Pour la seconde fois en deux semaines, jeudi 23 août, des frappes de la coalition militaire dirigée par l’Arabie saoudite ont tué plusieurs dizaines d’enfants au Yémen, a affirmé vendredi Mark Lowcock, le sous-secrétaire de l’ONU pour les affaires humanitaires. Ces derniers bombardements ont visé quatre femmes qui tâchaient de fuir, avec 26 enfants, une zone de combats sur la côte de la mer Rouge, dans un village sympathisant de la rébellion houthiste, contre laquelle la coalition intervient depuis mars 2015. Le 9 août, 40 écoliers avaient été tués à bord d’un bus qui les emmenait en excursion dans la province de Saada, fief des rebelles dans le nord du pays.
La zone visée jeudi se trouve à une vingtaine de kilomètres au sud de la ville portuaire de Hodeïda, le principal port du pays, aux mains des houthistes soutenus par l’Iran. (...)
Vendredi, l’organisation Human Rights Watch (HRW) a rappelé, dans un rapport documenté, les limites de ces « enquêtes » internes menées après chaque bombardement de cibles civiles depuis 2016. Elles tendent à exonérer la coalition de ses responsabilités et à déguiser certains bombardements manifestement intentionnels en « erreurs » dues à des défaillances techniques.(...)

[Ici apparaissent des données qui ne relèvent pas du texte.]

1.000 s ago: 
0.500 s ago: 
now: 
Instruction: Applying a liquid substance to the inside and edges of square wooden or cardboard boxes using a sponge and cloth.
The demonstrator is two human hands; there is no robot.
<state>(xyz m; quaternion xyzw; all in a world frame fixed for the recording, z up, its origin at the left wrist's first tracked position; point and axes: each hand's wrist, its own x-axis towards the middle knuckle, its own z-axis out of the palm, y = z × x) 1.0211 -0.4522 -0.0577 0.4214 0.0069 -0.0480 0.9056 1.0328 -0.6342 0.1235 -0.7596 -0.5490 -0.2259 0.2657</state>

Les gouvernements qui vendent des armes à l’Arabie saoudite devraient reconnaître que les simulacres d’enquêtes de la coalition ne les exonèrent nullement de complicité dans des violations graves au Yémen. »(...)
Une rencontre est prévue début septembre à Genève entre les belligérants, sous l’égide de l’ONU, afin de préparer des négociations de paix, les premières depuis deux ans. Les Nations unies espèrent y faire émerger un compromis, afin que les rebelles abandonnent la gestion du port de Hodeïda. Un tel accord pourrait être le début d’une résolution du conflit, mais il paraît bien loin.